When it comes to historical romance, I look for one of two things: one, a compelling love story with some scenes that make me blush and fan myself; or two, a light and fluffy clean romance, sometimes with a touch of humor. What I demand from all historical romances is for both the romance and the setting to be believable. I’ve started to wonder if my standards are too high. When I went into this book, with the cute cover and hints at a curse, I figured this one might fall on the fluffy side of the spectrum (the cat on the cover may have influenced this assumption). I was sadly mistaken.

The characters seem so non-committal, not just with each other, but with upholding any of the values they claim to have. Catherine was constantly complaining about how she needed peace and solitude to write, but in the first half of the novel whenever she had it she didn’t do it. She blames family for her difficulties with not being able to be the next great novelist, but the problem was really with the fact that she was not all that committed to doing it. Just like she apparently was not all that committed to being a spinster, despite preaching about it constantly. I found Catherine’s character to be frustrating at every turn and had a hard time rooting for her.

Unfortunately, the other half of this love story was hardly any better. Marcus is dreamy for all of a few minutes, until he started talking about his manhood… Which he proceeded to do all the time. Every time the narration would switch to him, inevitably a thought would end with some note about what his cock wants.

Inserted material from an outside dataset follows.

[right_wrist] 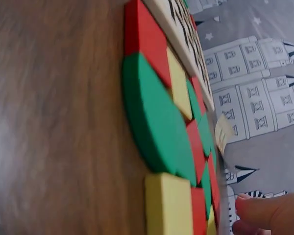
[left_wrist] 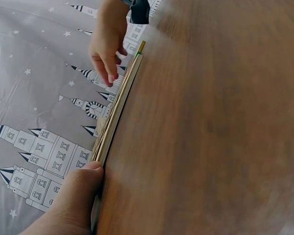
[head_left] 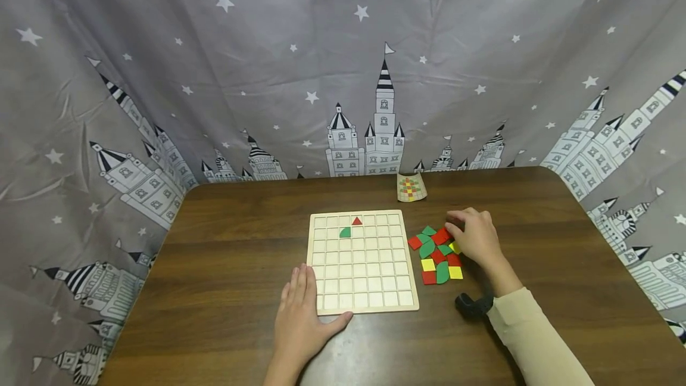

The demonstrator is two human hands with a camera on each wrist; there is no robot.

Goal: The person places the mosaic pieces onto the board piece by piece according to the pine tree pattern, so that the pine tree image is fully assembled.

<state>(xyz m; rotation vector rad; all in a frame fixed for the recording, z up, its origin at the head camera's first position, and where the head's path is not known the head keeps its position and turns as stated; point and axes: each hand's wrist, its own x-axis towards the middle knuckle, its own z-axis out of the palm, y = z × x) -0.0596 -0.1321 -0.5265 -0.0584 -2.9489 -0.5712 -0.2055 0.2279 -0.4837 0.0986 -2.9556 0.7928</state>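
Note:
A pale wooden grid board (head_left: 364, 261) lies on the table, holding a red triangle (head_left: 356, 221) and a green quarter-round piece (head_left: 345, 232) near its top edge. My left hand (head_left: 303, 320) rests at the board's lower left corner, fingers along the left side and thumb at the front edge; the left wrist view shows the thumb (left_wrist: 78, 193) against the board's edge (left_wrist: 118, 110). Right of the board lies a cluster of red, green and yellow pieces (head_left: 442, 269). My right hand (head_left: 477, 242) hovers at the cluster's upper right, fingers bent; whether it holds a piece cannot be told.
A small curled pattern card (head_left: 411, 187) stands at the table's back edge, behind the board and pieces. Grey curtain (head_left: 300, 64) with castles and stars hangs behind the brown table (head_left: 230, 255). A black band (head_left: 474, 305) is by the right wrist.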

I suppose Marcus’ raw desire was supposed to be tantalizing, but I honestly just found it vulgar. It didn’t help that everything about Marcus and Catherine’s romance was a lust at first sight sort of scenario. I didn’t feel any real chemistry between them, even by the end when they are apparently in love with each other I still wasn’t feeling it. Literally everything always boiled back down to sex. The rest of the story and dialogue was not even all that funny, clever, or witty, it was just two stubborn people wanting to get in each other’s pants the entire book while being really over dramatic about, well, everything.

“But can you understand at all how fleeting a woman’s existence is? We give up our lives and possessions – even our names – to our husbands. Our bodies become little more than vessels for children, to continue our husbands’ lines.”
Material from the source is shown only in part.